> [What you will do]:
The full listing below is to be written out exactly.

> [Material provided]:

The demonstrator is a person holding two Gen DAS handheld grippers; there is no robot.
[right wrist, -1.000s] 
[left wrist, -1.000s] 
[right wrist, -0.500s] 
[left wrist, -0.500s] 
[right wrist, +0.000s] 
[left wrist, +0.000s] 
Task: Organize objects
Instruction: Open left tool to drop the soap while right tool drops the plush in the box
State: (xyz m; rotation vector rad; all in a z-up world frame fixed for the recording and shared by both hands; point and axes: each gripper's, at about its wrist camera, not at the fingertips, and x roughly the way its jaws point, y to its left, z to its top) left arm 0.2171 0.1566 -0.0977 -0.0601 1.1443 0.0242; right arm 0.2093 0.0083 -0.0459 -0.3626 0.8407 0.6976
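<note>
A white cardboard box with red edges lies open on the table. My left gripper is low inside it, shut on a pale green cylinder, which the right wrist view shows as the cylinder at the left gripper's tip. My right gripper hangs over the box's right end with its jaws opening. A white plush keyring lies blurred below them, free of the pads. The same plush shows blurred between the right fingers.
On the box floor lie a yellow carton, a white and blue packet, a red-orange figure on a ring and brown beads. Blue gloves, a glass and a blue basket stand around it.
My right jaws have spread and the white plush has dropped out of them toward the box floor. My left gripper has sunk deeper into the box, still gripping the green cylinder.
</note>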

> [Solution]:
The demonstrator is a person holding two Gen DAS handheld grippers; there is no robot.
[right wrist, -1.000s] 
[left wrist, -1.000s] 
[right wrist, -0.500s] 
[left wrist, -0.500s] 
[right wrist, +0.000s] 
[left wrist, +0.000s] 
Task: Organize objects
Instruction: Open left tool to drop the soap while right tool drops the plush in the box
State: (xyz m; rotation vector rad; all in a z-up world frame fixed for the recording and shared by both hands; point and axes: each gripper's, at about its wrist camera, not at the fingertips, and x roughly the way its jaws point, y to its left, z to its top) left arm 0.2171 0.1566 -0.0977 -0.0601 1.1443 0.0242; right arm 0.2093 0.0083 -0.0459 -0.3626 0.8407 0.6976
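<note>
A white cardboard box with red edges lies open on the table. My left gripper is low inside it, shut on a pale green cylinder, which the right wrist view shows as the cylinder at the left gripper's tip. My right gripper hangs over the box's right end with its jaws opening. A white plush keyring lies blurred below them, free of the pads. The same plush shows blurred between the right fingers.
On the box floor lie a yellow carton, a white and blue packet, a red-orange figure on a ring and brown beads. Blue gloves, a glass and a blue basket stand around it.
My right jaws have spread and the white plush has dropped out of them toward the box floor. My left gripper has sunk deeper into the box, still gripping the green cylinder.
</note>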

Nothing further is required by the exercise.